#### [WHAT YOU WILL DO]
Each record that follows should be repeated exactly, minus any images.

Items listed in a dataset

==================================================

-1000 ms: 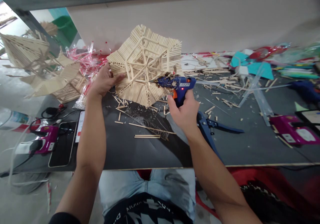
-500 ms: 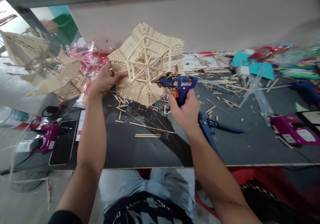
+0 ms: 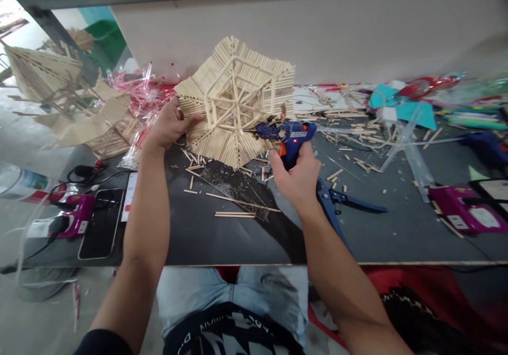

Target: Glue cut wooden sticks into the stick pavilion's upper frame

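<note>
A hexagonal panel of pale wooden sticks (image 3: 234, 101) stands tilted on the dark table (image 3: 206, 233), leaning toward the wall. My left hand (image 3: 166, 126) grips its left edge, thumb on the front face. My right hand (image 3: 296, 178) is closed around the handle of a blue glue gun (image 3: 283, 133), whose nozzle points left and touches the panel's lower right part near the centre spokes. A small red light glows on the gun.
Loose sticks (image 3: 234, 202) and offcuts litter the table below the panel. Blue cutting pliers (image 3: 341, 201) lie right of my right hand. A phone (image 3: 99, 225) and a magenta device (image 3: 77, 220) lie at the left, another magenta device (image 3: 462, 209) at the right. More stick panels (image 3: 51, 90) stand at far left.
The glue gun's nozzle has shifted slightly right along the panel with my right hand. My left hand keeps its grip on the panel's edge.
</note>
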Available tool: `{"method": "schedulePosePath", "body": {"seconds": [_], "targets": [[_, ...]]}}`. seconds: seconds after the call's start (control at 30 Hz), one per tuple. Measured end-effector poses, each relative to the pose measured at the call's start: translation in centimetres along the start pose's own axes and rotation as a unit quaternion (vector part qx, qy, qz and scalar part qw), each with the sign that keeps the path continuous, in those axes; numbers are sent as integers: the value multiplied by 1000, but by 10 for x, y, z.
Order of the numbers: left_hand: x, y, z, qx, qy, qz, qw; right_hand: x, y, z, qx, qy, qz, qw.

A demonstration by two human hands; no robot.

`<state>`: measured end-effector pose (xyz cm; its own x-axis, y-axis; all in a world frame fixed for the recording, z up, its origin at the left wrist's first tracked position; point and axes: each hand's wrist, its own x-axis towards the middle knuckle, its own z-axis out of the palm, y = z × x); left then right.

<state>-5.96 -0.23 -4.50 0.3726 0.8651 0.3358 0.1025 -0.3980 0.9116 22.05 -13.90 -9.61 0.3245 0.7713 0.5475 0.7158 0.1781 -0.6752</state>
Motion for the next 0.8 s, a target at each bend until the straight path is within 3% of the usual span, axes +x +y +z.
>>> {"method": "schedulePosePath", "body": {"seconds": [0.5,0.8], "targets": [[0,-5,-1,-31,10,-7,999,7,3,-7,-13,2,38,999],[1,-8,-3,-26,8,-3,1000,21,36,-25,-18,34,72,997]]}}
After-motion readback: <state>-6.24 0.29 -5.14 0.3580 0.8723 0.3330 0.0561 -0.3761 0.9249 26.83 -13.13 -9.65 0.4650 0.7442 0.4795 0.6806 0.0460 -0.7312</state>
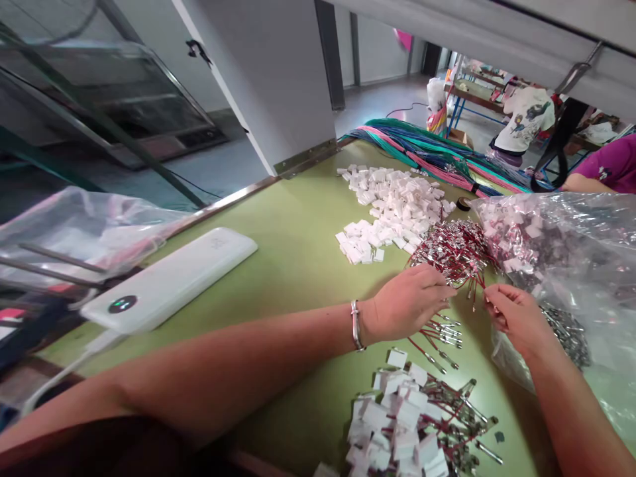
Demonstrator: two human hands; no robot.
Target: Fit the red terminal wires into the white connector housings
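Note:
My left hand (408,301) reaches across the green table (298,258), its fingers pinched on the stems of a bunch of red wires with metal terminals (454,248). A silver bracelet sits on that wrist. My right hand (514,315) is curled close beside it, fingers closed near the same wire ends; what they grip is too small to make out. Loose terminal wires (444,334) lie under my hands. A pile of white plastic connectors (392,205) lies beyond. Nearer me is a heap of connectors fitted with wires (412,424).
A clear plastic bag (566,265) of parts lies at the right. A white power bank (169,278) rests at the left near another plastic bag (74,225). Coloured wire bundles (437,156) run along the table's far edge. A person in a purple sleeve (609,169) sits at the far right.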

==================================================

#### [ANSWER SECTION]
-1000 ms: 
-500 ms: 
+0 ms: 

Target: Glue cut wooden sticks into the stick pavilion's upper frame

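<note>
A hexagonal panel of pale wooden sticks (image 3: 234, 101) stands tilted on the dark table (image 3: 206, 233), leaning toward the wall. My left hand (image 3: 166, 126) grips its left edge, thumb on the front face. My right hand (image 3: 296, 178) is closed around the handle of a blue glue gun (image 3: 283, 133), whose nozzle points left and touches the panel's lower right part near the centre spokes. A small red light glows on the gun.
Loose sticks (image 3: 234, 202) and offcuts litter the table below the panel. Blue cutting pliers (image 3: 341, 201) lie right of my right hand. A phone (image 3: 99, 225) and a magenta device (image 3: 77, 220) lie at the left, another magenta device (image 3: 462, 209) at the right. More stick panels (image 3: 51, 90) stand at far left.
The glue gun's nozzle has shifted slightly right along the panel with my right hand. My left hand keeps its grip on the panel's edge.
</note>
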Available tool: `{"method": "schedulePosePath", "body": {"seconds": [_], "targets": [[_, ...]]}}`. seconds: seconds after the call's start (control at 30 Hz), one per tuple. Measured end-effector poses, each relative to the pose measured at the call's start: translation in centimetres along the start pose's own axes and rotation as a unit quaternion (vector part qx, qy, qz and scalar part qw), each with the sign that keeps the path continuous, in those axes; numbers are sent as integers: the value multiplied by 1000, but by 10 for x, y, z.
Order of the numbers: left_hand: x, y, z, qx, qy, qz, qw; right_hand: x, y, z, qx, qy, qz, qw.

A demonstration by two human hands; no robot.

`<state>`: measured end-effector pose (xyz cm; its own x-axis, y-axis; all in a world frame fixed for the recording, z up, its origin at the left wrist's first tracked position; point and axes: each hand's wrist, its own x-axis towards the middle knuckle, its own z-axis out of the palm, y = z × x); left then right.

<state>-5.96 -0.23 -4.50 0.3726 0.8651 0.3358 0.1025 -0.3980 0.9116 22.05 -13.90 -9.61 0.3245 0.7713 0.5475 0.7158 0.1781 -0.6752</state>
Motion for the next 0.8 s, a target at each bend until the straight path is within 3% of the usual span, axes +x +y +z.
>>> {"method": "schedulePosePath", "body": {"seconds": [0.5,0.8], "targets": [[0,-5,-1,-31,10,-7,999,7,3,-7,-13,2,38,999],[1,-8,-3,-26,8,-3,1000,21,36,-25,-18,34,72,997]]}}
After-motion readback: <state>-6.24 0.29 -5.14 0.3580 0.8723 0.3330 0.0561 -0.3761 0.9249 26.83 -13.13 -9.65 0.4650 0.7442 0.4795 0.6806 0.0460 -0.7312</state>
Demonstrator: two human hands; no robot.
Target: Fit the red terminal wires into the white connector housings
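Note:
My left hand (408,301) reaches across the green table (298,258), its fingers pinched on the stems of a bunch of red wires with metal terminals (454,248). A silver bracelet sits on that wrist. My right hand (514,315) is curled close beside it, fingers closed near the same wire ends; what they grip is too small to make out. Loose terminal wires (444,334) lie under my hands. A pile of white plastic connectors (392,205) lies beyond. Nearer me is a heap of connectors fitted with wires (412,424).
A clear plastic bag (566,265) of parts lies at the right. A white power bank (169,278) rests at the left near another plastic bag (74,225). Coloured wire bundles (437,156) run along the table's far edge. A person in a purple sleeve (609,169) sits at the far right.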

This finishes the answer.